I am a mother of two montessory children. While learning that my son was different, possibly having autism, I researched on different teaching methods for him. When I was introduced to the montessory method I had great faith that this would work for him. While my son went to montessory pre-school my daughter was attending public school, kindergarden. As I saw how much my son was learning without even speaking or looking at anyone directly into their eyes, I new my daughter deserved the same education. I decided to place both of them in a montessory school. My son was diagnosed with PDD, a form of autism, before he finised pre-school. His neurologist told me to continue doing what I was doing because my son had a big chance of going to college some day if he chose to. Today my son is in 3rd grade and my daughter is in 5th grade, and I feel very fortunate of having the money to pay their montessory school. Every dollar spend has been the best and most valuable investment I have ever made. Although my children are not close to being geniuses, they have learned to value the power of knowledge.
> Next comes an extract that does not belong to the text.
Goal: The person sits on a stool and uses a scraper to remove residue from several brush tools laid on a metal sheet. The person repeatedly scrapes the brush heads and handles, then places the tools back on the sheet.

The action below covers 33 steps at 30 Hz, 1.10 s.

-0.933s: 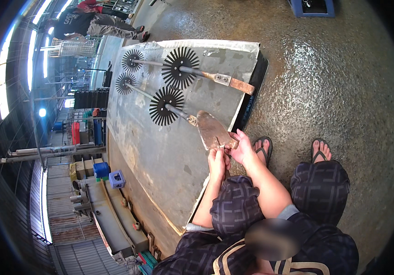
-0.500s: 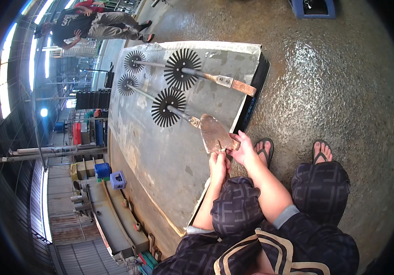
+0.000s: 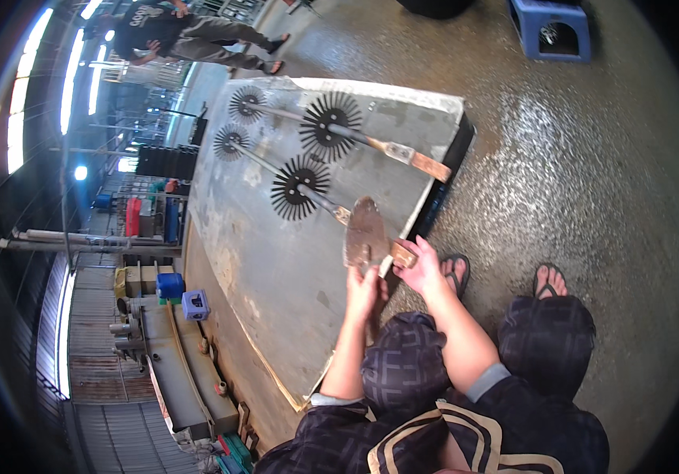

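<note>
Fingers of my left hand (image 3: 362, 287) grip a rusty trowel (image 3: 365, 231), my right hand (image 3: 423, 268) a spiked-disc tool (image 3: 300, 188), at the edge of the slab (image 3: 276, 265).

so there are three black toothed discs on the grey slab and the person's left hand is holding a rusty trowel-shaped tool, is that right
Not quite: the head view shows four black toothed discs, not three, on the grey slab. The left hand is indeed holding a rusty trowel-shaped tool.

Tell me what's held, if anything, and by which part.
Left hand: rusty flat blade, by its lower end. Right hand: brown bar, by its near end.
</note>
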Tool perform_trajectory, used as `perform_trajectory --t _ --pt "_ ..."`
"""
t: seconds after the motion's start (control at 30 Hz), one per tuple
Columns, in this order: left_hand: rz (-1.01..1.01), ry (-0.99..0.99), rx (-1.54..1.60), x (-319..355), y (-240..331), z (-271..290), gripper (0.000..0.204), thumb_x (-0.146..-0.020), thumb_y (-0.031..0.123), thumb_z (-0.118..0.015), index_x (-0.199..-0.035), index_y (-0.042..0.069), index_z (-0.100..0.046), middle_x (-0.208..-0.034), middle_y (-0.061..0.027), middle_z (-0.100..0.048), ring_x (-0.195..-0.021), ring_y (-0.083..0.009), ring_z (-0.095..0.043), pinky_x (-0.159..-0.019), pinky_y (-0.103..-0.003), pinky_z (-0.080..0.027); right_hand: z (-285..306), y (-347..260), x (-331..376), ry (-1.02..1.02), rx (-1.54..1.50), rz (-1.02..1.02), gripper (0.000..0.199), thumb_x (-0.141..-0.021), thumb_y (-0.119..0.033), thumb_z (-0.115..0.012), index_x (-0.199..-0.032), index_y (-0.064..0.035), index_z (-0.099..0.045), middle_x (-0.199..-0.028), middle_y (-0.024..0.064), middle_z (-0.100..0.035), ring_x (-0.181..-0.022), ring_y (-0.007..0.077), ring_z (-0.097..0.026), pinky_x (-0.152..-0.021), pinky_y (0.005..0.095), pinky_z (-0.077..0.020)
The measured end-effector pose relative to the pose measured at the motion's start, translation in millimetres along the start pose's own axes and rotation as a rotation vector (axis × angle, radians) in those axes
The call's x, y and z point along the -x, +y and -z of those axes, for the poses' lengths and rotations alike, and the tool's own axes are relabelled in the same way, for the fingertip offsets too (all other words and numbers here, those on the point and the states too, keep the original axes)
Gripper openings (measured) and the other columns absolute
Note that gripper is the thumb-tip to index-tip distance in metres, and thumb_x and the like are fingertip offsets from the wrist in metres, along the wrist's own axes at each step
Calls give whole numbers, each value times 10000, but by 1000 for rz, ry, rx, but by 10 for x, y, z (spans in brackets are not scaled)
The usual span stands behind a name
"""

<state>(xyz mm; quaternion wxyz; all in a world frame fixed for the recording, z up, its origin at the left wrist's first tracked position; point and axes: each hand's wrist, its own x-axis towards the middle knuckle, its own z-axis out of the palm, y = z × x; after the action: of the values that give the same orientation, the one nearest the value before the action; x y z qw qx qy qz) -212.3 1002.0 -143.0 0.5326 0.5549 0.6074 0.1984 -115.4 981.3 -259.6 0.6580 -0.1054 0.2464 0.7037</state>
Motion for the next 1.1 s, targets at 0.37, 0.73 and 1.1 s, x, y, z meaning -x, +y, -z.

THey have learned to follow their academic passions. My daughter writes about everything she can, and my son is eager to learn anything there is to learn about animals. They question, think, and critique everything that surrounds them. They learn because they know the value of learning not because they have to!
Hi
This is a question to th above response Nadia or anyone who is familiar. I also have a chold 5 yr old with mild pdd and wondering if a montessori approach would be good. He has been in school since he was 2, first a self contained then he moved up to an intergrative class with support 2 teacher 2 aides with 18 children for prek and now I dont know what to do. Please is someone can help me.